When at sea (in a SHTF situation) an accurate chronometer (land lubbers...this is a clock) you can determine your relative position with a sextant. GPS, ADF and RDF will not be working. Yatchsmen prefer not to navigate by sound. i.e." crunch"......I just found shore.

A good time piece is almost as valuable as a sea worthy hull. We are all at the mercy of our own shortcomings. My shortcomings: Let me get my crew (family) back in as good of shape as when we left. 

For land a good clock is great. I have three we picked up at Wally World that wind up and ring like the end of the world is comming in the morning. This has saved me several times when the power has failed. I have only been late for work 6 times in 35 years. In my defense 4 of these times I had sick kids to deal with. The other two were just screw ups on my part.

I keep two in the bedroom and one in the bathroom. Yes, I have fallen back to sleep in the library.

If you want a wind up alarm clock get one.

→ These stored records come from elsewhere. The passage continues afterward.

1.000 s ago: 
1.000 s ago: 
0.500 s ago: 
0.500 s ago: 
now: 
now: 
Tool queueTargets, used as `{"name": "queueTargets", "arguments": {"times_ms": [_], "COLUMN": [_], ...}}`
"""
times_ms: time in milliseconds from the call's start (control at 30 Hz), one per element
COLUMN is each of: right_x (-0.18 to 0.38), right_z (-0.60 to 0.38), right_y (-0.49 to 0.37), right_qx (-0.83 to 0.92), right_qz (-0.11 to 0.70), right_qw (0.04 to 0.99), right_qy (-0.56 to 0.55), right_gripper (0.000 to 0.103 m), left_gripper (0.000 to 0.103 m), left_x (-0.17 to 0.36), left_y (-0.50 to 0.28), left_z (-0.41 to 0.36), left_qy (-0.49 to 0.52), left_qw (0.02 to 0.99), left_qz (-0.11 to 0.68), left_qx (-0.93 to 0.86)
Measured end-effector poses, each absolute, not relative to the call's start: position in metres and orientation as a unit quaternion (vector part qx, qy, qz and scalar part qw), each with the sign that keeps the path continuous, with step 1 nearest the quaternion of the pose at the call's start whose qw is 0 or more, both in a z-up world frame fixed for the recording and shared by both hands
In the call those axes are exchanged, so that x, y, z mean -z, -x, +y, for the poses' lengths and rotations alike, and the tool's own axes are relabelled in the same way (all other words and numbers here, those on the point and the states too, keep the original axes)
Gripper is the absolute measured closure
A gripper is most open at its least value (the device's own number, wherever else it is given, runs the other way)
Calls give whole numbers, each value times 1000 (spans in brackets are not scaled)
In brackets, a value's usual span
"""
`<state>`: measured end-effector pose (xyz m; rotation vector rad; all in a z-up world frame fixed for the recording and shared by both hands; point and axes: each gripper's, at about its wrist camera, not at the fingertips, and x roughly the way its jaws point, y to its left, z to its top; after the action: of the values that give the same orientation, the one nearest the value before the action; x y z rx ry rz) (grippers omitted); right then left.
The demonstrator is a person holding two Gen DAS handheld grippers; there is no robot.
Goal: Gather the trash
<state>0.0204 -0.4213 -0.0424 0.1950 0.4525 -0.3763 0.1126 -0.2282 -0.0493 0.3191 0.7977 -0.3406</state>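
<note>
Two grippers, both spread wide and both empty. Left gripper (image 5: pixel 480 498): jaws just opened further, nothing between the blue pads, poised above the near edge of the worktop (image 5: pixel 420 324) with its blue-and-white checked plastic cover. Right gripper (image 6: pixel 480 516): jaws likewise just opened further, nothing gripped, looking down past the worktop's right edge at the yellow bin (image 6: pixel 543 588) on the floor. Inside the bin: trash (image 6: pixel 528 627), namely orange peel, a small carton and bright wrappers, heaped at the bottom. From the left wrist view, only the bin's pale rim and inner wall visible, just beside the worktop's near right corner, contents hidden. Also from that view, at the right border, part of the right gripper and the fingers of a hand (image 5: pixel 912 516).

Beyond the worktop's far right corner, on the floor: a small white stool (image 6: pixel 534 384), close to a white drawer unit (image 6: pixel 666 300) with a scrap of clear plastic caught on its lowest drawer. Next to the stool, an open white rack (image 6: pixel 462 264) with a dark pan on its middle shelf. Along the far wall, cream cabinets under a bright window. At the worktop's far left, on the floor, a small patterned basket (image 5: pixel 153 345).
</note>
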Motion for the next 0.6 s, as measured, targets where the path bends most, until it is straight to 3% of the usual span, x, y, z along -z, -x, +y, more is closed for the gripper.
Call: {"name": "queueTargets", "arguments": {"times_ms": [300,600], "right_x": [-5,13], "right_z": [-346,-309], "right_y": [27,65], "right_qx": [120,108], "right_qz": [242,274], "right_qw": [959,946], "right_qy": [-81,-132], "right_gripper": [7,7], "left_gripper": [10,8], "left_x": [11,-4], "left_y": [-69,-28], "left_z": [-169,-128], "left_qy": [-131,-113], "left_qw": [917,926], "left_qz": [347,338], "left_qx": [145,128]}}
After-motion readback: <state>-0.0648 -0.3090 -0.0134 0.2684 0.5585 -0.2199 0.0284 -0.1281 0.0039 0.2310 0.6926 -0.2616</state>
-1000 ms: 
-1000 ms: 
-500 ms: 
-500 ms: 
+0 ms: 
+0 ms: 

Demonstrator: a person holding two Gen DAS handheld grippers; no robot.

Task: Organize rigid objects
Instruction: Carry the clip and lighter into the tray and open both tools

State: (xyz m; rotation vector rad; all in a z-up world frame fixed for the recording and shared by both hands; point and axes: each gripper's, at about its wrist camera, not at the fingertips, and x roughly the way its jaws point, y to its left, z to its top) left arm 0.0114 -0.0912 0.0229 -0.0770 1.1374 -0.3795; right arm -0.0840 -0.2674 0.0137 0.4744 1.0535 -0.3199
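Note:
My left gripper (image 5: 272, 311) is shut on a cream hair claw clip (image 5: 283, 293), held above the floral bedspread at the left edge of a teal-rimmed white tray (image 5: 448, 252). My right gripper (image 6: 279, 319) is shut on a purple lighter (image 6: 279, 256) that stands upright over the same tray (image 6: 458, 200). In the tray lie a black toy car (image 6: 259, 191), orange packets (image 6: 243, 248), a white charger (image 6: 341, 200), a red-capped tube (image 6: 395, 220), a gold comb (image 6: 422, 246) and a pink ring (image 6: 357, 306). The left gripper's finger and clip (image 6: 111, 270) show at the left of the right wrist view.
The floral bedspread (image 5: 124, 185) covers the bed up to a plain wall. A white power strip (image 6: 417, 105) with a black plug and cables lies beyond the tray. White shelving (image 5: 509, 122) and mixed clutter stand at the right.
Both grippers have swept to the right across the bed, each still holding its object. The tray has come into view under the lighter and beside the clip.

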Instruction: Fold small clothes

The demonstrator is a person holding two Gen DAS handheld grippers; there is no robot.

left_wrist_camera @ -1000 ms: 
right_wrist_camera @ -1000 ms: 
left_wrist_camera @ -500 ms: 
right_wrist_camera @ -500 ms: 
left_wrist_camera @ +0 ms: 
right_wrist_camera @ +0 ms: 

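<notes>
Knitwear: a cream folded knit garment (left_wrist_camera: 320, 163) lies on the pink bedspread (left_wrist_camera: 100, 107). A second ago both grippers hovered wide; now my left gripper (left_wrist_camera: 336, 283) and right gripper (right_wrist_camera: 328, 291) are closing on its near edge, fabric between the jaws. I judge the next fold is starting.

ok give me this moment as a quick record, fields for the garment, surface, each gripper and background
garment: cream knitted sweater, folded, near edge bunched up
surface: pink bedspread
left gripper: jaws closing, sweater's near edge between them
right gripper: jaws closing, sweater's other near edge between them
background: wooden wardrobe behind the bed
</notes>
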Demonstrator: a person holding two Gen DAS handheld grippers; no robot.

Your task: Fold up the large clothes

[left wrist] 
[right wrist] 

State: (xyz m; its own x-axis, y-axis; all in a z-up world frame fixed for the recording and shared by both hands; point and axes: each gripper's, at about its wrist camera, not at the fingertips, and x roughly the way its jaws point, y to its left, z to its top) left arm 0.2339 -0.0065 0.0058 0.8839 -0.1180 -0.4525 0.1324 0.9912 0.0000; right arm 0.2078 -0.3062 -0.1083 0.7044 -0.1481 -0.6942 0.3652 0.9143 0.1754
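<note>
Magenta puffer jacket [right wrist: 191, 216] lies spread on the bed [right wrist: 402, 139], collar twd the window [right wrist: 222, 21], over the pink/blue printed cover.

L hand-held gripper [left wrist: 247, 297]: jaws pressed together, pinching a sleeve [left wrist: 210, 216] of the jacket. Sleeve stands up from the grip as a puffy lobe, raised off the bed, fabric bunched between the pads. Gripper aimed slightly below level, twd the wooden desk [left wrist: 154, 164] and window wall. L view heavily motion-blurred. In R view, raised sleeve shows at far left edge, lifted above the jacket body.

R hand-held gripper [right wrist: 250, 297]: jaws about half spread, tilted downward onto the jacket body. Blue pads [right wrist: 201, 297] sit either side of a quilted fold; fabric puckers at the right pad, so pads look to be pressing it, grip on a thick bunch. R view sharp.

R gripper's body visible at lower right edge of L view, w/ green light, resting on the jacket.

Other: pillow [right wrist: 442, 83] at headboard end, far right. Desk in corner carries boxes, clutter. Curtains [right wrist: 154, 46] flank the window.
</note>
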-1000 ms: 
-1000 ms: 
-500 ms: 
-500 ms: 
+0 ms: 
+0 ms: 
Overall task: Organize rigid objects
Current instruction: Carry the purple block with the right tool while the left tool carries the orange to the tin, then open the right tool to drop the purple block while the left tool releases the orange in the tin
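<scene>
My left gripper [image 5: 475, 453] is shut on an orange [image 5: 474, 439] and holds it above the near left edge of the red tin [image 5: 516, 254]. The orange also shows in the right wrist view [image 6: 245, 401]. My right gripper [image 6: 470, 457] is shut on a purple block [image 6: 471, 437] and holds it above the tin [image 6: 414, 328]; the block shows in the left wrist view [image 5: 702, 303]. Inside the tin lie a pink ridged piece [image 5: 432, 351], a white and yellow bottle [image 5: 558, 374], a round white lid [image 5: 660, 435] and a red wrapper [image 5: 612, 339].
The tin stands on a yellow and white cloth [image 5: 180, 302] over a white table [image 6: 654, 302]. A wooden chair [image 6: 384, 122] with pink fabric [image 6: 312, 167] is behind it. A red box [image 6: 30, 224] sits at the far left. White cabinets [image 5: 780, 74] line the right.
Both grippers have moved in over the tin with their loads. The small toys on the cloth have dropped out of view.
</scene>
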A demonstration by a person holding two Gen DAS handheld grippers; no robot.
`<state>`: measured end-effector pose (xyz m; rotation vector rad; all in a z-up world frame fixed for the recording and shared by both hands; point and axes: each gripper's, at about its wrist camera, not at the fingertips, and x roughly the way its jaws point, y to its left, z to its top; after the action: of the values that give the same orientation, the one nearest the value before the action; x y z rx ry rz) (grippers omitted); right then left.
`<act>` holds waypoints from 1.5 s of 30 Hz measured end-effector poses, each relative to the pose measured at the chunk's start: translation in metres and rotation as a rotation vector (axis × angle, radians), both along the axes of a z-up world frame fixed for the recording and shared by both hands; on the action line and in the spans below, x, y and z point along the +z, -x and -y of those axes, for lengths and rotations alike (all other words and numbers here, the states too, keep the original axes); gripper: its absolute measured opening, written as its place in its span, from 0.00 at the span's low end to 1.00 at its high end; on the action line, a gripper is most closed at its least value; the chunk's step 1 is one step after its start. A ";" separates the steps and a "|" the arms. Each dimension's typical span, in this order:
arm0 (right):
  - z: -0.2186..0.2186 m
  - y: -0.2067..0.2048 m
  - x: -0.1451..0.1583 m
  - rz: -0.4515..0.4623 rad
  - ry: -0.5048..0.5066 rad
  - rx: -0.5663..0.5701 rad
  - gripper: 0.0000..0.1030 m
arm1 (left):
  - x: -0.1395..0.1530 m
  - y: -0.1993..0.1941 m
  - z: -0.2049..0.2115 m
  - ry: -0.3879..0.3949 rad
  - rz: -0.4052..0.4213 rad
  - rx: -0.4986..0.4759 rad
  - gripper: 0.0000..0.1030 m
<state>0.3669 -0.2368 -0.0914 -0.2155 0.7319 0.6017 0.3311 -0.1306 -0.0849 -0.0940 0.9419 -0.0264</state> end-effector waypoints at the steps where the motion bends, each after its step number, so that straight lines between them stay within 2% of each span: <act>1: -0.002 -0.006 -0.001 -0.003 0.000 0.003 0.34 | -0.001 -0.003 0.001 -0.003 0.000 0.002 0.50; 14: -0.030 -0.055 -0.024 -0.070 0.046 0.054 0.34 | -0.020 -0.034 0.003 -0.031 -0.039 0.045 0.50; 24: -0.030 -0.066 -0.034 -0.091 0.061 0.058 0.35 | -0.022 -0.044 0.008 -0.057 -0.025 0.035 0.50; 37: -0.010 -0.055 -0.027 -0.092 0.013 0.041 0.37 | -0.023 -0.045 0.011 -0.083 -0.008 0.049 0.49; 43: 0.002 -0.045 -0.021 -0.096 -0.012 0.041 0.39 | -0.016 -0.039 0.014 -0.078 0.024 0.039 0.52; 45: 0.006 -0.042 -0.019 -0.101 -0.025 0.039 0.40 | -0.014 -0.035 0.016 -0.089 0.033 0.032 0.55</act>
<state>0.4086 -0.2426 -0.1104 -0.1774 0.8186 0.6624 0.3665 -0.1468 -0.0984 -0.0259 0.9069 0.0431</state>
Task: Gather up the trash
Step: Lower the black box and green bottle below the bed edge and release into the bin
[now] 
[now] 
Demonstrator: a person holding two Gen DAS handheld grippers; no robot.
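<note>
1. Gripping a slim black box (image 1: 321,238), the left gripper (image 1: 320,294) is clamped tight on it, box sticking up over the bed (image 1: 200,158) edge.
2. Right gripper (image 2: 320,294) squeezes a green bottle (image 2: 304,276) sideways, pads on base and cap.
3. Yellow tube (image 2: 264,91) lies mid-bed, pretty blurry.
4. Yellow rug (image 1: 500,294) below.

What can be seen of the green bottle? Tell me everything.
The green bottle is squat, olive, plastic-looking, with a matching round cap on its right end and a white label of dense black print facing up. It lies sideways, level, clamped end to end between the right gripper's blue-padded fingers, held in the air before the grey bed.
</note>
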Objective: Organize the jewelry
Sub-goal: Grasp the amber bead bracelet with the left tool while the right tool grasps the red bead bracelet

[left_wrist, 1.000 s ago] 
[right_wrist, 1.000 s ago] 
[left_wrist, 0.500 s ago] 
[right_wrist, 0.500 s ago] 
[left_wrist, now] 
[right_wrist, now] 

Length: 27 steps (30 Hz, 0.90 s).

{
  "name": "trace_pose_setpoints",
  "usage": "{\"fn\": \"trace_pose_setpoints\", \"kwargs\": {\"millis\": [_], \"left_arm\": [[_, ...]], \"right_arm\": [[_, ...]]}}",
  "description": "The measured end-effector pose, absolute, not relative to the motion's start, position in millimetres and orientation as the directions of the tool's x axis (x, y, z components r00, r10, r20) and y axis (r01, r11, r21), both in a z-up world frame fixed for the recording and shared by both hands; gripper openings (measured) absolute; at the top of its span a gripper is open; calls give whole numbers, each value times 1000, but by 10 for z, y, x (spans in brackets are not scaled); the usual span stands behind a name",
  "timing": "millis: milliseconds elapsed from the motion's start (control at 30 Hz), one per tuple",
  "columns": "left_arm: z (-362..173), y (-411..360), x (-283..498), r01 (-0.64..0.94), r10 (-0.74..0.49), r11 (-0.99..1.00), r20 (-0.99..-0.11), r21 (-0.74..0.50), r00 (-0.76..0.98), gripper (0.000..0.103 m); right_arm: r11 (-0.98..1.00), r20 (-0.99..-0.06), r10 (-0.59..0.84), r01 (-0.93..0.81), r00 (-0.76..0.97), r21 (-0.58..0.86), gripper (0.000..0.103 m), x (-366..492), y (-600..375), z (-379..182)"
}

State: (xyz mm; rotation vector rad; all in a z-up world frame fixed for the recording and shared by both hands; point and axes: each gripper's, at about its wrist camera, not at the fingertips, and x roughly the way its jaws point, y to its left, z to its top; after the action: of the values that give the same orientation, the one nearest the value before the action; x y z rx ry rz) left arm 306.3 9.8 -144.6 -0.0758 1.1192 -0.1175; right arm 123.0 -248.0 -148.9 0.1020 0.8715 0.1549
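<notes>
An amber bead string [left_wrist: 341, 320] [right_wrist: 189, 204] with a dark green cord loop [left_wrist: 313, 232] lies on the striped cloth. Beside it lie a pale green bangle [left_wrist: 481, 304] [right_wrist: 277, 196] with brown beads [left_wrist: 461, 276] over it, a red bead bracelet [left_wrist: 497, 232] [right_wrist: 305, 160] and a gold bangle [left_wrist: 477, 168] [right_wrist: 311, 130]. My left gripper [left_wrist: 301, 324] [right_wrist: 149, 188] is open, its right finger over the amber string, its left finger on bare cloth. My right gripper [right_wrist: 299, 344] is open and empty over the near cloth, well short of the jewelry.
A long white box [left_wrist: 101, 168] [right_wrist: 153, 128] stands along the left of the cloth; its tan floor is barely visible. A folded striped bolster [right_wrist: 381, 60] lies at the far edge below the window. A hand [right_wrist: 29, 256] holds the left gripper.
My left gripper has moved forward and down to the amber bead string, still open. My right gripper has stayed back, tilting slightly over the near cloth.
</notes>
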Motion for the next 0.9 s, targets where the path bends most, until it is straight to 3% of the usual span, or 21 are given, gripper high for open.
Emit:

If you motor or sail by all means by a chronograph.


----------



## fat_frog (Oct 19, 2011)

*Solar-powered watch*

I know this thread is a few months old, but...

I have been using solar powered Casio G-Shock watch for last several years (I think).

Technology & Design - Water Resistant - Shock Resistant | Casio - G-Shock

It's a pretty tough watch... Only reason I had to replace it once was because my puppy decide to play it as a toy....


----------



## texican (Feb 15, 2010)

I haven't carried a time piece in 30 years...
I work for myself, so I start my work whenever and finish whenever. I wake, eat, sleep, whenever.
I 'can' tell the time within 20 minutes during the day, if the sun shines, and at night, if the stars are out... which for my purposes, is 'good enough'.


----------



## lefty (Sep 29, 2011)

I like the sound of a clock and time may have its uses after the SHTF. I have a grandfather clock a cousin made the body is made from a tree off the family farm, adn an old mantle clock that was my great great grandmothers both still run and keep accurate time. I wear a perpetual self winding and have a coupleof wind ups.


----------



## tac803 (Nov 21, 2010)

Interesting topic. If we're down to grazing on nuts and berries, I don't think it's going to matter much what time it is. The other thing that begs a question...what do you set your watch to? If the grid is down, then the atomic clock at the observatory isn't going to get fed into your computer. We could well wind up with a couple of hundred time zones, or be forced to meet at the village square once a week and synchronize watches. 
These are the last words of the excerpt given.